Better Bruised Than Ill

Whenever we Christians are enclosed in our groups, our movements, our parishes, in our little worlds, we remain closed, and the same thing happens to us that happens to anything closed: when a room is closed, it begins to get dank. If a person is closed up in that room, he or she becomes ill! Whenever Christians are enclosed in their groups, parishes, and movements, they take ill. If a Christian goes to the streets, or to the outskirts, he or she may risk the same thing that can happen to anyone out there: an accident. How often have we seen accidents on the road! But I am telling you: I would prefer a thousand times over a bruised Church to an ill Church! A Church, a catechist, with the courage to risk going out, and not a catechist who is studious, who knows everything but is always closed — such a person is not well. And sometimes he or she is not well in the head . . .

But, careful! Jesus does not say, Go off and do things on your own. No! That is not what he is saying. Jesus says, Go, for I am with you! This is what is so beautiful for us; it is what guides us. If we go out to bring his Gospel with love, with a true apostolic spirit, with parrhesia, he walks with us, he goes ahead of us and he gets there first.

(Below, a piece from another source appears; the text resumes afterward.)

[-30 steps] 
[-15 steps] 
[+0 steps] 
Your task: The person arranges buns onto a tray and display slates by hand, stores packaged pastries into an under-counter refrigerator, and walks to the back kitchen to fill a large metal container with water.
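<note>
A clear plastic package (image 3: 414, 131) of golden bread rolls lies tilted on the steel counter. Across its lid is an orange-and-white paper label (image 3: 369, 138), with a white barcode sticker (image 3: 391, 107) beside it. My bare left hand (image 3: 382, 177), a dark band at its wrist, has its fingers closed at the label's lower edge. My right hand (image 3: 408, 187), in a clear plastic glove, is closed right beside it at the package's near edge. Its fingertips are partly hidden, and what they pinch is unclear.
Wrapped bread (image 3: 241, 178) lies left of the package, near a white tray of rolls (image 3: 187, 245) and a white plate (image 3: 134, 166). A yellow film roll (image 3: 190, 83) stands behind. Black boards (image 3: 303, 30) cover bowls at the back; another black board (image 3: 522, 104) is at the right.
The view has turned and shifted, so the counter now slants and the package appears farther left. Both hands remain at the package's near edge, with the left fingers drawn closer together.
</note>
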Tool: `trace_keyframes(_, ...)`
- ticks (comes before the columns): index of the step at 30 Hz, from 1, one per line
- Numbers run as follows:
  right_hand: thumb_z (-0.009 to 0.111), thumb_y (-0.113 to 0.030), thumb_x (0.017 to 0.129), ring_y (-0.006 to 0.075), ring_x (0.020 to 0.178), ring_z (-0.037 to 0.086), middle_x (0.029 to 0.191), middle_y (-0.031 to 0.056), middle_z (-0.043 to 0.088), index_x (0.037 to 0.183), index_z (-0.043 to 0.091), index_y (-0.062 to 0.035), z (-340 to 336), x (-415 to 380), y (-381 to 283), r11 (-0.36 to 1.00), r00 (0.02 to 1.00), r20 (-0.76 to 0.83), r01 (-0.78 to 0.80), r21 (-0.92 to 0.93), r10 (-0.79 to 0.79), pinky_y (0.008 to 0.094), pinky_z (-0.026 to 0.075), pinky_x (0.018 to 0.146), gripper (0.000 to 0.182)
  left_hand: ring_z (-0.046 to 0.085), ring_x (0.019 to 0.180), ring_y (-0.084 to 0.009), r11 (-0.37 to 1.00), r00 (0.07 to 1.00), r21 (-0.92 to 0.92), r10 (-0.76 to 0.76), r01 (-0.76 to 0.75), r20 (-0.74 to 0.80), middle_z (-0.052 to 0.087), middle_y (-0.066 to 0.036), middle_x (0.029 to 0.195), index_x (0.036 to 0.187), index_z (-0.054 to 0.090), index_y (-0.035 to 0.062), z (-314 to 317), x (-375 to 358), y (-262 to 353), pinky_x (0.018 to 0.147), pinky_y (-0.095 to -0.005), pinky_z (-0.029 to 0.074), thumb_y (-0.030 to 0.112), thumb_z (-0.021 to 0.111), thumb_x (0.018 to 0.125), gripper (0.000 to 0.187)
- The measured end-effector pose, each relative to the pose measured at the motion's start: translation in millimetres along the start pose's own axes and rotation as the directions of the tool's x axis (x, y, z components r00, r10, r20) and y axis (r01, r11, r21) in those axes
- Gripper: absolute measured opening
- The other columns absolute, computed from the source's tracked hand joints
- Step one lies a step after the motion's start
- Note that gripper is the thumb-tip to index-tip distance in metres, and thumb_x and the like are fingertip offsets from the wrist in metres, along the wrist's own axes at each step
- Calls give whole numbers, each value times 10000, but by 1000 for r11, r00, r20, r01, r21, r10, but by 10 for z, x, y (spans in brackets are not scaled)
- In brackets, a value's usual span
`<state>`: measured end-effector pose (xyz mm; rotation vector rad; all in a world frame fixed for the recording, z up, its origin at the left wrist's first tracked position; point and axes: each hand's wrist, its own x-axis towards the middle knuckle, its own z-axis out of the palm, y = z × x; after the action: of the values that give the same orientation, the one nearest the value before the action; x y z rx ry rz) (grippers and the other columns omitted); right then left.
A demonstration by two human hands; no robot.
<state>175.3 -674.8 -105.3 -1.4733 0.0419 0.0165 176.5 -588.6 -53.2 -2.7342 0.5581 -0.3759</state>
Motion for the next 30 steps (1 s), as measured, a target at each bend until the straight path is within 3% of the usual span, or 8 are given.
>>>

— Pope Francis, The Church of Mercy, p. 19

A Sacred Indulgence

Give me a great novel or memoir, some tea, and a cozy spot to curl up in, and I’m in heaven. I love to live in another person’s thoughts; I marvel at the bonds I feel with people who come alive on the page, regardless of how different their circumstances might be from mine. I not only feel I know these people, but I also recognize more of myself. Insight, information, knowledge, inspiration, power: All that and more can come through a good book….

Books, for me, used to be a way to escape. I now consider reading a good book a sacred indulgence, a chance to be any place I choose. It is my absolute favorite way to spend time. What I know for sure is that reading opens you up. It exposes you and gives you access to anything your mind can hold. What I love most about reading: It gives you the ability to reach higher ground. And keep climbing.

— Oprah Winfrey, What I Know For Sure, p. 25-26

The Gift of Forgiveness

I will forgive you
The words are so small
But there is a universe hidden in them
When I forgive you
All those cords of resentment pain and sadness that had wrapped
themselves around my heart will be gone
When I forgive you
You will no longer define me
You measured me and assessed me and
decided that you could hurt me
I didn’t count
But I will forgive you
Because I do count
I do matter
I am bigger than the image you have of me
I am stronger
I am more beautiful
And I am infinitely more precious than you thought me
I will forgive you
My forgiveness is not a gift that I am giving to you
When I forgive you
My forgiveness will be a gift that gives itself to me

— Desmond Tutu and Mpho Tutu, The Gift of Forgiving, p. 26-27

The Dependency Paradox

Attachment principles teach us that most people are only as needy as their unmet needs. When their emotional needs are met, and the earlier the better, they usually turn their attention outward. This is sometimes referred to in attachment literature as the “dependency paradox”: The more effectively dependent people are on one another, the more independent and daring they become.

— Amir Levine, M. D., and Rachel S. F. Heller, M. A., Attached, p. 21

Seeing and Hearing and Tasting and Delighting

The greatest obstacle to connecting with our joy is resentment.

Joy has to do with seeing how big, how completely unobstructed, and how precious things are. Resenting what happens to you and complaining about your life are like refusing to smell the wild roses when you go for a morning walk, or like being so blind that you don’t see a huge black raven when it lands in the tree that you’re sitting under. We can get so caught up in our own personal pain or worries that we don’t notice that the wind has come up or that somebody has put flowers on the diningroom table or that when we walked out in the morning, the flags weren’t up, and that when we came back, they were flying. Resentment, bitterness, and holding a grudge prevent us from seeing and hearing and tasting and delighting.